■ WORK ORDER ■
Find each line below where the word "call" occurs, and copy it.

■ GIVEN INFORMATION ■

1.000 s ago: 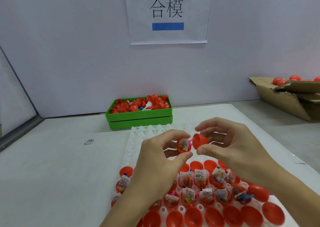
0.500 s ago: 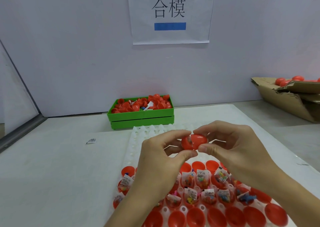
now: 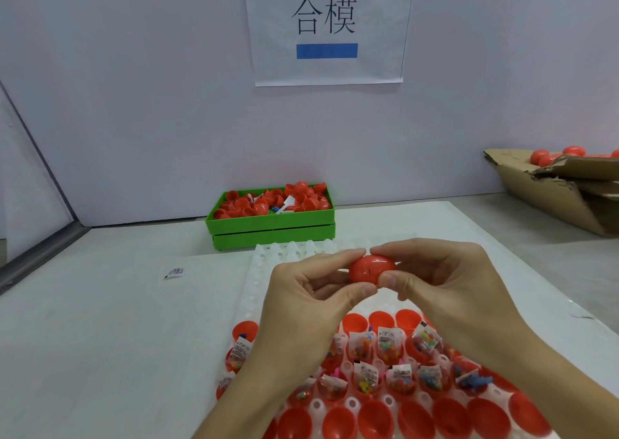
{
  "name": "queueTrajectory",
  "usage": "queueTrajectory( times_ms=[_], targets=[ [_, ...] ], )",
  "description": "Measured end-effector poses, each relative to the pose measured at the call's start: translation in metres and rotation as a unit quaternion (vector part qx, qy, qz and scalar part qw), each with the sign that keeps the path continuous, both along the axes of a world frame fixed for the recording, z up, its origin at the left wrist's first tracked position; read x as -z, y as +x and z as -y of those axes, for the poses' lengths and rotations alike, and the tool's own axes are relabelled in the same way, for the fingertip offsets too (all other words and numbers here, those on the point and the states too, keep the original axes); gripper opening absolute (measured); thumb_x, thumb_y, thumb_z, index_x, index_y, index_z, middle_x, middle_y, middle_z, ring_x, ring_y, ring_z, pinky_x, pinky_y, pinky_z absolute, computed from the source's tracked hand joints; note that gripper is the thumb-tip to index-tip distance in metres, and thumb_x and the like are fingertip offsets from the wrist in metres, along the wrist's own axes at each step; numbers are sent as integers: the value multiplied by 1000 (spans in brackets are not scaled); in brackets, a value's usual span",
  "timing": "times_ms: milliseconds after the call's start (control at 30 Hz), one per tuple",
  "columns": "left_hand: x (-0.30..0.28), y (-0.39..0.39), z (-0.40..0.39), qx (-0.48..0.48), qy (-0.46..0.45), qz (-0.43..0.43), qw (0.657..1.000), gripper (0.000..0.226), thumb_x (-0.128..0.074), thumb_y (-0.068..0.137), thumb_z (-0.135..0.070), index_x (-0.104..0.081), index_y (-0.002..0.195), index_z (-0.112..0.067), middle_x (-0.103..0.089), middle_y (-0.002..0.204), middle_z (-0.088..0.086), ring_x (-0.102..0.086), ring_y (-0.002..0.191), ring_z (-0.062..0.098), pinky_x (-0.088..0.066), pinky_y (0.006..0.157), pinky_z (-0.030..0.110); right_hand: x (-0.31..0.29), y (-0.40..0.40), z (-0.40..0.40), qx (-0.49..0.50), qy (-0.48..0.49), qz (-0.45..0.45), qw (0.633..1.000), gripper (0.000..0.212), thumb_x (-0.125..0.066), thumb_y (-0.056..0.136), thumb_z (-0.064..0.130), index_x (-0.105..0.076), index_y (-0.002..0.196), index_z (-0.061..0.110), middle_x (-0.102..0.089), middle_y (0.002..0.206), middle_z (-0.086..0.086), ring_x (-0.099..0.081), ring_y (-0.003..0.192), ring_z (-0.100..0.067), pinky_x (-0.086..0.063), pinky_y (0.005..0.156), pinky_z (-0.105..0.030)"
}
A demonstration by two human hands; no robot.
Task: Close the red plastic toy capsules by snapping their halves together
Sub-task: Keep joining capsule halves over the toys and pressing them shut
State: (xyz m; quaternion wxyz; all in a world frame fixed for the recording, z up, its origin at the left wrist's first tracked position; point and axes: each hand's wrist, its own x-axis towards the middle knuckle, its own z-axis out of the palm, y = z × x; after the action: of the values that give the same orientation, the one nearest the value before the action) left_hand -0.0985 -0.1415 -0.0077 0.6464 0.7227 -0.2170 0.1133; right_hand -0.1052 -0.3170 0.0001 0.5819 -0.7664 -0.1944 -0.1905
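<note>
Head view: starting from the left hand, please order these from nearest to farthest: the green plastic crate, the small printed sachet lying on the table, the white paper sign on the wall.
1. Small printed sachet, on the table, to the hand's left.
2. Green plastic crate, behind, by the wall.
3. White paper sign, high on the wall.

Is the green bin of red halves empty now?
No, the green bin by the wall is piled with loose red capsule halves.

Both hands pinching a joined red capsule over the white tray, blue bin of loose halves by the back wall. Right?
One error: the bin is green, not blue, as the head view shows. The rest holds: left hand and right hand pinch the joined red capsule over the white tray.
</note>
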Motion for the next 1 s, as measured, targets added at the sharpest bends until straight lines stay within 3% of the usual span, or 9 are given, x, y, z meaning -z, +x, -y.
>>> queueTrajectory(
  times_ms=[167, 300, 567, 733, 1000],
  targets=[
    [-3, -1, 1, 17, -8, 11, 1000, 39, -75, 68, -28, -69, 106, -36, -73, 100, -18, -70, 92, 1, -52, 75, 8, -2, -2, -2, 4, 16, 0, 1000, 28, -72, 67, 33, -72, 95, 36, -77, 84, 13, -74, 76, -10, -54, 61, -13],
    [-3, -1, 2, -2, 1, 10, 1000, 38, -73, 69, -30, -67, 105, -41, -71, 98, -23, -68, 93, -3, -50, 71, 6, -1, -2, -2, -4, 36, -12, 999, 29, -74, 64, 32, -74, 94, 34, -77, 86, 12, -75, 79, -11, -57, 64, -16],
    [0, 4, -3, -31, 30, 28, 999, 49, -77, 73, 8, -75, 98, -34, -71, 87, -12, -66, 88, 2, -53, 75, 11, 0, -4, -5, 4, 41, -12, 999, 29, -77, 63, 21, -77, 91, 29, -77, 87, 12, -75, 83, -9, -59, 76, -20],
    [1, 5, -2, -37, 38, 40, 998, 47, -79, 73, 6, -75, 98, -34, -69, 88, -11, -66, 88, 4, -55, 76, 14, 1, -3, -6, 31, 17, -9, 999, 37, -79, 72, -3, -77, 89, 31, -78, 81, 9, -74, 74, -14, -60, 73, -22],
    [-1, 3, -2, -53, 60, 59, 995, 42, -79, 72, 4, -76, 92, -33, -69, 83, -13, -65, 83, 2, -51, 71, 10, 2, -3, -8, 48, 5, 2, 999, 45, -75, 75, -10, -76, 84, 34, -76, 72, 8, -70, 60, -10, -57, 63, -17]
  ],
)
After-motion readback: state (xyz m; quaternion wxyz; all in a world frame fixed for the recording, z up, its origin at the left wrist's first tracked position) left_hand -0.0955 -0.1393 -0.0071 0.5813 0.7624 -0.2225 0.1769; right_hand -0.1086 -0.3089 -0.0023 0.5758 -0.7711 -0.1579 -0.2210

■ TASK RESPONSE ■
  "description": "Measured end-effector poses, each relative to the pose measured at the call's start: translation in metres and rotation as a unit quaternion (vector part qx, qy, qz and scalar part qw), each with the sign that keeps the path continuous, both along the axes of a world frame fixed for the recording, z up, its origin at the left wrist's first tracked position; read x as -z, y as +x and z as -y of those axes, for the poses' lengths and rotations alike, and the tool's own axes are relabelled in the same way, for the fingertip offsets too (all other words and numbers here, those on the point and the states too, keep the original axes); gripper opening absolute (measured); thumb_x, thumb_y, thumb_z, index_x, index_y, index_z, middle_x, middle_y, middle_z, ring_x, ring_y, ring_z, pinky_x, pinky_y, pinky_z absolute, computed from the source's tracked hand joints; note that gripper is the thumb-tip to index-tip distance in metres, and thumb_x and the like are fingertip offsets from the wrist in metres, along the wrist's own axes at each step; numbers are sent as integers: the value multiplied by 1000 (spans in brackets are not scaled); in brackets, a value's usual span",
  "timing": "times_ms: milliseconds after the call's start (control at 30 Hz), one per tuple",

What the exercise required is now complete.